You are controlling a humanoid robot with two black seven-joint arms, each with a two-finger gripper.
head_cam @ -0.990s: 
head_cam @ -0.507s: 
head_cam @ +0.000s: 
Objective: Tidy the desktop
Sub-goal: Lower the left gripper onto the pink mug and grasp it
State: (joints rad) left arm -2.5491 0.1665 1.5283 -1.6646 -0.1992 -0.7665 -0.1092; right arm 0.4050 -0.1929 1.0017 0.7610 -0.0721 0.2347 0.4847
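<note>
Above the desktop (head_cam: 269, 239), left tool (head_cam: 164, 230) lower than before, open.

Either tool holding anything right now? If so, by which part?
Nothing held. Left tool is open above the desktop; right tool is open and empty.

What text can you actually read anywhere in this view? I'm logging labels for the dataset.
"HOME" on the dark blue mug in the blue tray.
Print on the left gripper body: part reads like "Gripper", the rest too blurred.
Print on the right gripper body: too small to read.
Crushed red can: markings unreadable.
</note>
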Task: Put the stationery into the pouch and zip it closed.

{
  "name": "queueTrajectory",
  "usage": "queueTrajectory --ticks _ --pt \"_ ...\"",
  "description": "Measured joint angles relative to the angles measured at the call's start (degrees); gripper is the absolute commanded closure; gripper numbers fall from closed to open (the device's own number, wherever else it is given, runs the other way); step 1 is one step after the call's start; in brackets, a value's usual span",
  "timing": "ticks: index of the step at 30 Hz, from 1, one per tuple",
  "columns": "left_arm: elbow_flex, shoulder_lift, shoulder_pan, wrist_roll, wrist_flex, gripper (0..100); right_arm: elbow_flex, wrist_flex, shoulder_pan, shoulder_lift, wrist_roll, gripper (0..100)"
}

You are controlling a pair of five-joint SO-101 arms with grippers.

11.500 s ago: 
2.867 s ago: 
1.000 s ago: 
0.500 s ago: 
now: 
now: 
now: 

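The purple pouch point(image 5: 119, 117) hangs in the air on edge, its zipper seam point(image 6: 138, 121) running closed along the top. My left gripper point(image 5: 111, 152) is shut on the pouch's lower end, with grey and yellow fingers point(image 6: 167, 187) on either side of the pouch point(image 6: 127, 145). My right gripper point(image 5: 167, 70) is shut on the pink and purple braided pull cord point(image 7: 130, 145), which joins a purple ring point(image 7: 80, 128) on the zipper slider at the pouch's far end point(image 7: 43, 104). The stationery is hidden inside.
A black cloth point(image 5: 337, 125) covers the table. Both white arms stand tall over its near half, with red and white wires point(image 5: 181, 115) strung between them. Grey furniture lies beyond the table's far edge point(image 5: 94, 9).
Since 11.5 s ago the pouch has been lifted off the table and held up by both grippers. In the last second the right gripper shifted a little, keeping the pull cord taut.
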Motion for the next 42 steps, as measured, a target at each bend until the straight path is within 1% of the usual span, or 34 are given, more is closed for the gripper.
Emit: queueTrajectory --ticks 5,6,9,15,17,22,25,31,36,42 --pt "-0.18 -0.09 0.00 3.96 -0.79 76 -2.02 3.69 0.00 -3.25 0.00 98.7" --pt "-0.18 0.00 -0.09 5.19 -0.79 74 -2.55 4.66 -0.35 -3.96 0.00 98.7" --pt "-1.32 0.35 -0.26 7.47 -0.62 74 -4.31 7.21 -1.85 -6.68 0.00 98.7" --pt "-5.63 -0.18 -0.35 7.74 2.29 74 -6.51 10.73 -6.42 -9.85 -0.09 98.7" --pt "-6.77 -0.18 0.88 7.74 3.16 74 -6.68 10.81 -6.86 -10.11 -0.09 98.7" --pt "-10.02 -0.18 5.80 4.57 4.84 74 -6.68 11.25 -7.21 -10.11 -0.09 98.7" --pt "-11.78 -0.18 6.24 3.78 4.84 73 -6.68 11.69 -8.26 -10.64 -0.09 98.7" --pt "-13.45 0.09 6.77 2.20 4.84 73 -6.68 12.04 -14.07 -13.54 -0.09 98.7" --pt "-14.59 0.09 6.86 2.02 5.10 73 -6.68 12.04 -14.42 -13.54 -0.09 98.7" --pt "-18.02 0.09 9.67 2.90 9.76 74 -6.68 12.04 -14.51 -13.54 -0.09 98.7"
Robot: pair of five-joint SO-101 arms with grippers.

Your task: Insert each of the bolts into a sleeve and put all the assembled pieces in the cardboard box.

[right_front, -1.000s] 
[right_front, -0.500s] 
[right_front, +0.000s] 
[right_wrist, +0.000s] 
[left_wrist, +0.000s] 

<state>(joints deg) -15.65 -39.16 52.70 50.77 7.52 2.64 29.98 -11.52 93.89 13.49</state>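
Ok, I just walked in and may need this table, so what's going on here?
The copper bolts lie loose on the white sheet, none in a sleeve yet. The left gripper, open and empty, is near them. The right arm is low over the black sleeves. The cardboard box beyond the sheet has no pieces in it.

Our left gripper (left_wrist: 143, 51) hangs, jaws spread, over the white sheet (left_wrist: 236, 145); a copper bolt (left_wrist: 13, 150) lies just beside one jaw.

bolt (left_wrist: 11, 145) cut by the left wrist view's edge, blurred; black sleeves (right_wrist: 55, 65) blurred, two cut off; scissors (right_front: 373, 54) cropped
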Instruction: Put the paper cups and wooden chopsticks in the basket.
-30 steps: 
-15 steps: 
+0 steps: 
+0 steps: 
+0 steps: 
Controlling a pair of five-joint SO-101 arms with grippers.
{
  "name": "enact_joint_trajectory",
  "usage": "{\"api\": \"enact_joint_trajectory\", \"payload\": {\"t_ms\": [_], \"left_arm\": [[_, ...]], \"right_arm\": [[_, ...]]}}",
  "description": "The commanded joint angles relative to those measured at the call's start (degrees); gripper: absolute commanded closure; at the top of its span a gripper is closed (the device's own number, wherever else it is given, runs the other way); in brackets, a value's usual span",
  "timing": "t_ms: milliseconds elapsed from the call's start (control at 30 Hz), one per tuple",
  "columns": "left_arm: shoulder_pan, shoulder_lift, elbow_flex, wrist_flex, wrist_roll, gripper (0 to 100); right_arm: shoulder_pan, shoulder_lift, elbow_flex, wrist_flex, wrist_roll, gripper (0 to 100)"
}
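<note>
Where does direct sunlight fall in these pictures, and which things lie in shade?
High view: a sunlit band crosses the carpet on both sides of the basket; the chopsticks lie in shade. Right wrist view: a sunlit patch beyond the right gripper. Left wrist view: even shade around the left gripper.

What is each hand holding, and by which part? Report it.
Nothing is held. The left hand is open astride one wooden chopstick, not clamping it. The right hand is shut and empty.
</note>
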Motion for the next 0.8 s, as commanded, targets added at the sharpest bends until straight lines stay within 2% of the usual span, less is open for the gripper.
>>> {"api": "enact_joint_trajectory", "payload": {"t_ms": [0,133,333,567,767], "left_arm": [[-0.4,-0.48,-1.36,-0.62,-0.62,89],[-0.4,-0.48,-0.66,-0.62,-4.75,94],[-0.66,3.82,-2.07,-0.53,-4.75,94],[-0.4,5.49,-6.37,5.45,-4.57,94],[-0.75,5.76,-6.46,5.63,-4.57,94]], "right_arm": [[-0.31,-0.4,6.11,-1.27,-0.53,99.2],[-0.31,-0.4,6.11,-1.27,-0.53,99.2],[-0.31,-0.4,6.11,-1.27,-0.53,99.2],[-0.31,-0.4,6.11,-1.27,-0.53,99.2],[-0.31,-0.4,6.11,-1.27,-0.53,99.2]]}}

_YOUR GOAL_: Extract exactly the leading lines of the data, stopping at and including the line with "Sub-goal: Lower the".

_RESULT OF THIS TASK_:
You are controlling a humanoid robot with two black seven-joint arms, each with a two-finger gripper.
head_cam @ -0.990s: 
head_cam @ -0.507s: 
head_cam @ +0.000s: 
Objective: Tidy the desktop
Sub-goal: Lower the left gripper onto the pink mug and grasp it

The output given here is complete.